陈辛蹙着眉头,眉心中央挤出道印,似乎陷入了某个循环似的走不出来,一根筋地问:“我知道游良驹不近女色,所以才想让沈知曼在他那里碰碰壁,说不准两个月一到,她就能想起我的好,到时候我一表白,她就会乖乖跟我在一起。”
“你怎么能确定沈知曼就一定会答应你呢?”
陈辛激动道:“我帮她大忙了!我答应她,只要她能完成任务,就把她爸的债务还清,就凭这,她绝对会感激我……”
“感激你什么?”李闻训睁大了眼,怕他听不懂,才又解释,“这是你安排给她的工作,相当于是把你替她还债的钱,当成一部分工资发给她,那是人家赚来的。”

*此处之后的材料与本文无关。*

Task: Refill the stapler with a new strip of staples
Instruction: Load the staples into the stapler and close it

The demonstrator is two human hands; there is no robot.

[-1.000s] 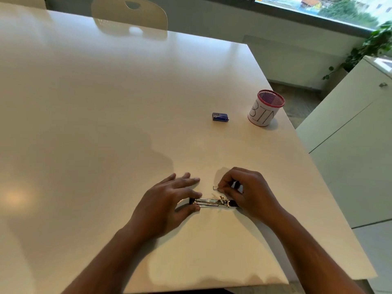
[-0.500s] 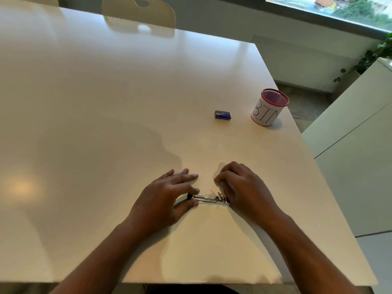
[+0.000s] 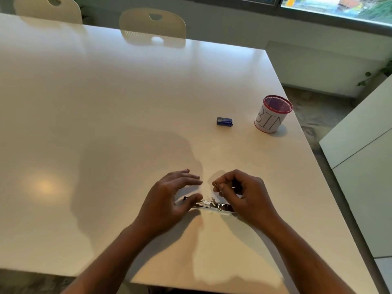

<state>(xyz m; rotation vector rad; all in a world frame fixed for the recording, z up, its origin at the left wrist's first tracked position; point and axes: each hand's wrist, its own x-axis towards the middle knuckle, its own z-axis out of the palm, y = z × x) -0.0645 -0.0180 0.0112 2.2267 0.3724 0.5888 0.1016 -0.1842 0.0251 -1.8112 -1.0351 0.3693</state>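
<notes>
Stapler work sits on the big white table [image 3: 106, 124], which fills most of my view, with two pale chairs [image 3: 152, 23] tucked in at its far edge. Out to the right I see a white cup with a red mesh rim [image 3: 273, 113], lettered on its side, and just left of it, apart from it, a small blue box [image 3: 224, 121]. Near the table's close edge my left hand [image 3: 167, 202] is spread loosely, fingers arched over the table, the thumb pressing on the left end of the stapler [image 3: 209, 204], which lies opened flat with its metal channel showing. My right hand [image 3: 244, 196] hovers over the stapler's right end, curled, thumb and forefinger pinched on a thin strip of staples [image 3: 216, 184], held just above the channel.
</notes>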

陈辛虽然意气用事,但脑子转得快,听他这么一说,立刻意识到了关键:“难道这不算人情吗?”
“当然不算!”
陈辛沉默了好一会儿,眼看气焰消失,又腾地熊熊燃烧:“可是就算没有这份人情,她除了我,也再没谈过别的男朋友,都过去这么久了,她绝对还忘不了我!况且,她在京州人生地不熟,而我在这儿混得风生水起,甚至能跟游良驹抗衡……她潜意识里,绝对是想依赖我的!”
李闻训长长地叹了口气。
陈辛就是被保护得太好,人拽较真,什么都懵懂,但好在对朋友掏心掏肺。
而他所谓的自己“能跟游良驹抗衡”,实际所竞争项目,只是游良驹手下若干行业中,处于末端的一项。
而且感情这种事,谁也说不清楚。
李闻训安慰道:“没事,沈知曼跑不了。她就算真对游良驹动了那份心,也得对方愿意才行。”
陈辛想到什么,腻歪地说:“我听说,他俩睡了。”
“不可能。”
李闻训斩钉截铁。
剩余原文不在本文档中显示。